- Theatrical release poster
- Directed by: Ike Barinholtz
- Written by: Ike Barinholtz
- Produced by: Ike Barinholtz; Raymond Mansfield; Sean McKittrick; Andrew C. Robinson; David Stassen;
- Starring: Ike Barinholtz; Tiffany Haddish; Nora Dunn; Chris Ellis; Jon Barinholtz; Meredith Hagner; Carrie Brownstein; Billy Magnussen; John Cho;
- Cinematography: Cary Lalonde
- Edited by: Jack Price
- Music by: Bret Mazur;
- Production companies: QC Entertainment; 23/34 Pictures; Aperture Media Productions;
- Distributed by: Roadside Attractions; Topic Studios;
- Release dates: September 25, 2018 (LAFF); October 12, 2018 (United States);
- Running time: 93 minutes
- Country: United States
- Language: English
- Box office: $401,463

= The Oath (2018 film) =

The Oath is a 2018 American black comedy film written and directed by Ike Barinholtz, in his directorial debut. In addition to Barinholtz, the film stars Tiffany Haddish, John Cho, Carrie Brownstein, Billy Magnussen, Meredith Hagner, Jon Barinholtz, Nora Dunn and Chris Ellis, and follows a politically divided family at Thanksgiving after the U.S. government asks all citizens to sign a loyalty pledge.

It had its world premiere at the Los Angeles Film Festival on September 25, 2018, and was theatrically released in the United States on October 12, 2018, by Roadside Attractions. The film received mixed reviews from critics, although Haddish's performance was praised.

==Plot==
In the near future, American citizens are asked, though not required, to sign a legal document swearing allegiance specifically to the U.S. President (not the government) by Black Friday, the day after Thanksgiving. Meanwhile, couple Chris and Kai live a quiet suburban life with their young daughter, while Chris is deeply disturbed by the oath.

As Black Friday approaches, the young couple hosts their latest Thanksgiving dinner for their extended family. Chris's mother has made him promise not to discuss politics throughout the holiday; nonetheless, he tries to escape and catch the news whenever possible. Chris's brother Pat and his girlfriend Abbie, who have opposing political views, bother Chris throughout the entire holiday despite Kai's attempts to calm him. Chris is also disturbed to learn about the societal breakdown occurring in the nation due to the Oath's deadline, which all of his family members, including Kai, signed except for him.

On Black Friday, the family is visited by two governmental agents, Mason and Peter, who question Chris about his efforts to resist others in signing the Oath.
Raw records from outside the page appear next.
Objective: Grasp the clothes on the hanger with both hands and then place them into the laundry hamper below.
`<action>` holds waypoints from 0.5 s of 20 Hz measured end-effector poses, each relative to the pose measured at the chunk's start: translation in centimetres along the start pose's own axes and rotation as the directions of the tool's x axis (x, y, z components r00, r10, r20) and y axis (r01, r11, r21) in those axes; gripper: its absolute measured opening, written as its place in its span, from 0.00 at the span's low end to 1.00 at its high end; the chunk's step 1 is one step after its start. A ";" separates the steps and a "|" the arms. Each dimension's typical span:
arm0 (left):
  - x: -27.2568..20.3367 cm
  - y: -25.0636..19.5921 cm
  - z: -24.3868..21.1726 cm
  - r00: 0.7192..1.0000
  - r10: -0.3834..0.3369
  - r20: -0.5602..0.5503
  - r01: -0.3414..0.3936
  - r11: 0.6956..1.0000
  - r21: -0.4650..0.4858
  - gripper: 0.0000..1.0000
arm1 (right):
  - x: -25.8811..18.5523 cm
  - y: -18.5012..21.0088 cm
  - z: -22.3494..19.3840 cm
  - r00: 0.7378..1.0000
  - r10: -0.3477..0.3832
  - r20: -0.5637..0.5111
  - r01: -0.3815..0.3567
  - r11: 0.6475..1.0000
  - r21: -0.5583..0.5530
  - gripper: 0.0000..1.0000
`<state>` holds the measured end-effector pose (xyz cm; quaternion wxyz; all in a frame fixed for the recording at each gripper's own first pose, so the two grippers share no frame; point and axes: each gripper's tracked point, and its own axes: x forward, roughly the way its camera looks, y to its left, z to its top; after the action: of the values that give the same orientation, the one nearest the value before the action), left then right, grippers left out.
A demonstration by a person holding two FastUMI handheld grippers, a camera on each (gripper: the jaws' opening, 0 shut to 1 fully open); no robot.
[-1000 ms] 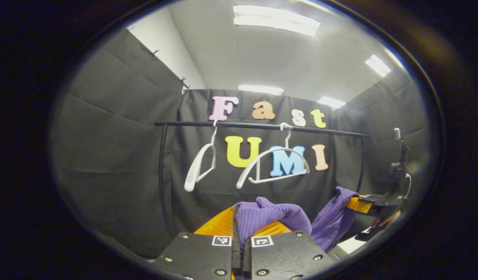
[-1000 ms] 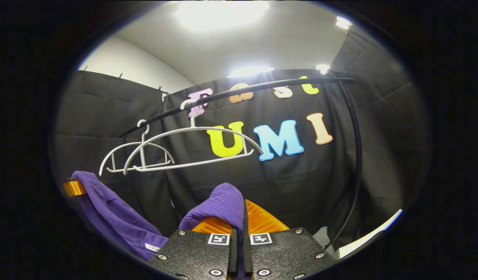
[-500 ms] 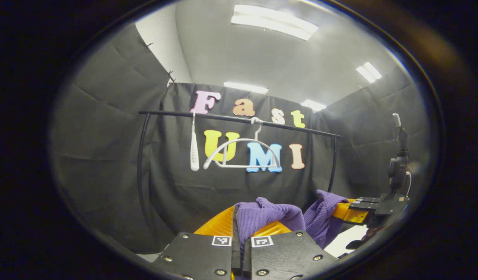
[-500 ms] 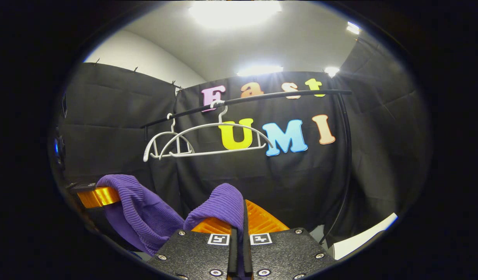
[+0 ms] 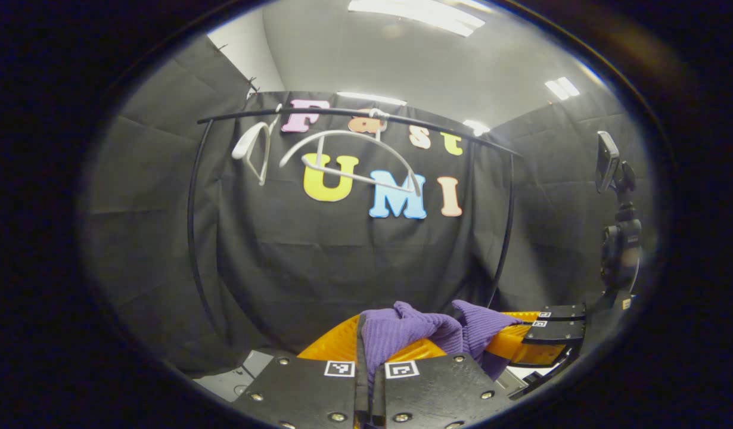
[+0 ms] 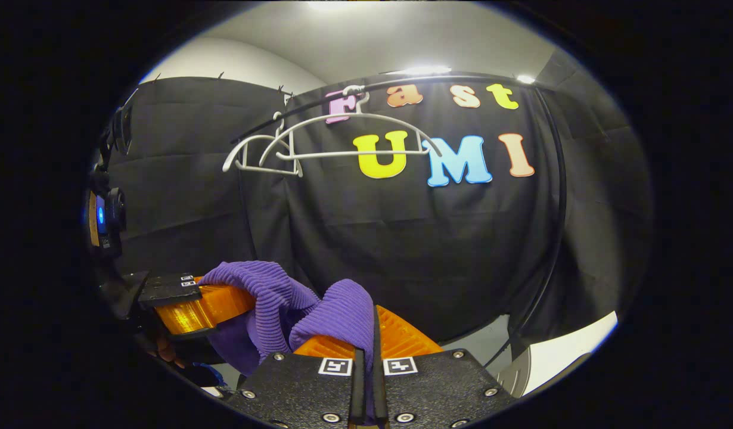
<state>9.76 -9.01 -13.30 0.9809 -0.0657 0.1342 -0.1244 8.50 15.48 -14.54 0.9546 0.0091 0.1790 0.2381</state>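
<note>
Black-draped booth, two bare hangers on rail, both grippers clenched on purple garment.

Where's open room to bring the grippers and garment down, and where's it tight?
Open: the span below the two white hangers on the rail, in front of the black cloth. Tight: low down, where the left gripper and right gripper sit close together, the purple garment bunched between them.

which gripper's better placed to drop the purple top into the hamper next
Neither clearly. The left gripper and right gripper are each shut on a fold of the purple garment, close together below the white hangers. No hamper is in view, so both probably lower together.
</note>
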 end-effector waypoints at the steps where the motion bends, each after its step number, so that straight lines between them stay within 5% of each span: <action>1: 0.3 -0.1 -1.6 1.000 0.004 -0.029 -0.003 1.000 0.012 0.03 | 0.6 -0.2 -1.1 1.000 -0.004 -0.028 0.004 1.000 -0.009 0.05; 10: 0.3 1.6 -13.1 0.963 0.072 -0.258 -0.076 0.997 -0.007 0.03 | 2.3 -0.7 -11.1 0.971 -0.030 -0.237 0.014 0.998 -0.069 0.09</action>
<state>6.75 -8.76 -26.14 0.9586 -0.0520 0.2638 -0.0940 6.84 15.14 -25.79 0.9285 -0.0532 0.2843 0.2328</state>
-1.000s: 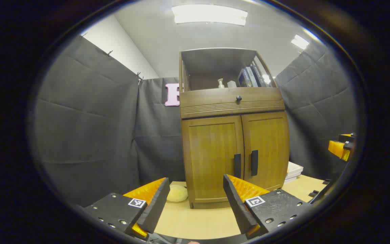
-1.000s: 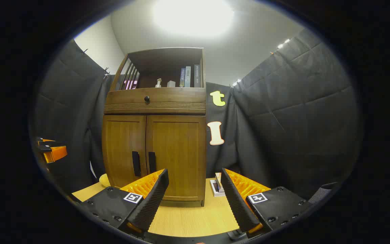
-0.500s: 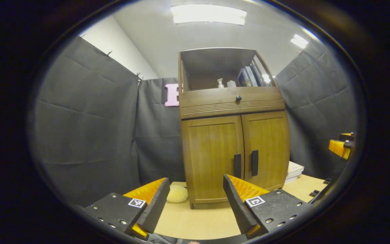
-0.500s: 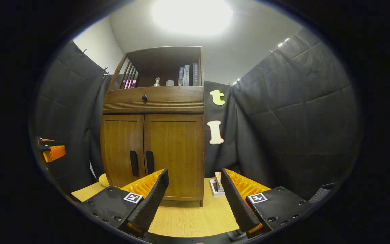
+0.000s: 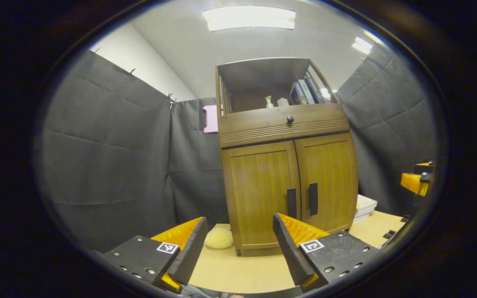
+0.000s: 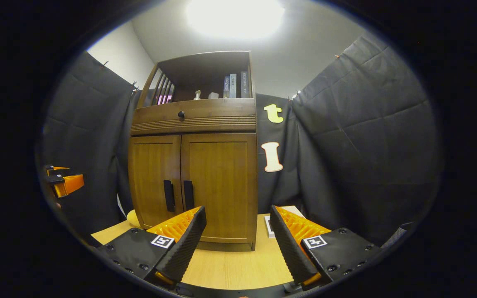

Chris is defiant in answering the agents' questions, angering Mason, and the two quarrel. During a skirmish, Peter gets knocked out with a concussion while the family subdues and ties up Mason. For the rest of the evening, Peter, while semi-conscious, tries to negotiate with the family for their release, yet Mason continues to antagonize them with various threats. One of those threats includes the notion that the family's children will be harmed.

At this moment, Chris draws Mason's gun upon his head ready to kill him but Clark intervenes, telling the family to turn on the news, which indicates that the President has resigned and the new Acting President has revoked the Oath and its subsequent enforcement. The two agents with their authority taken away are released by Chris and Pat. The film ends with Chris and Kai peacefully eating apple pie.

==Production==
In September 2017, it was announced Ike Barinholtz would write, direct, and star in the film. Barinholtz produced the film alongside Sean McKittrick, Ray Mansfield, Edward H. Hamm, Jr., Andrew Robinson, and David Stassen, under their QC Entertainment and 24/34 Pictures banners, respectively. In December 2017, Tiffany Haddish, John Cho, Carrie Brownstein, Billy Magnussen, Meredith Hagner, Jon Barinholtz, Nora Dunn and Chris Ellis joined the cast. Haddish also served as an executive producer.

===Filming===
Principal photography began in December 2017.

==Release==
In June 2018, Roadside Attractions and Topic Studios acquired distribution rights to the film. It had its world premiere at the Los Angeles Film Festival on September 25, 2018. The film was theatrically released on October 12, 2018.

==Reception==
According to the review aggregator website Rotten Tomatoes, 63% of critics have given the film a positive review based on 88 reviews, with an average rating of . The website's critics consensus reads, "The Oath draws on hyper-partisan modern politics for a pointedly funny satire that hits its targets hard and often enough to more than achieve its desired discomfort." At Metacritic, the film has a weighted average score of 58 out of 100 based on 27 critics, indicating "mixed or average reviews".

Michael O'Sullivan of The Washington Post called the film's screenplay "clever and sharp," and wrote it anchors itself as "at times all-too-true-to-life."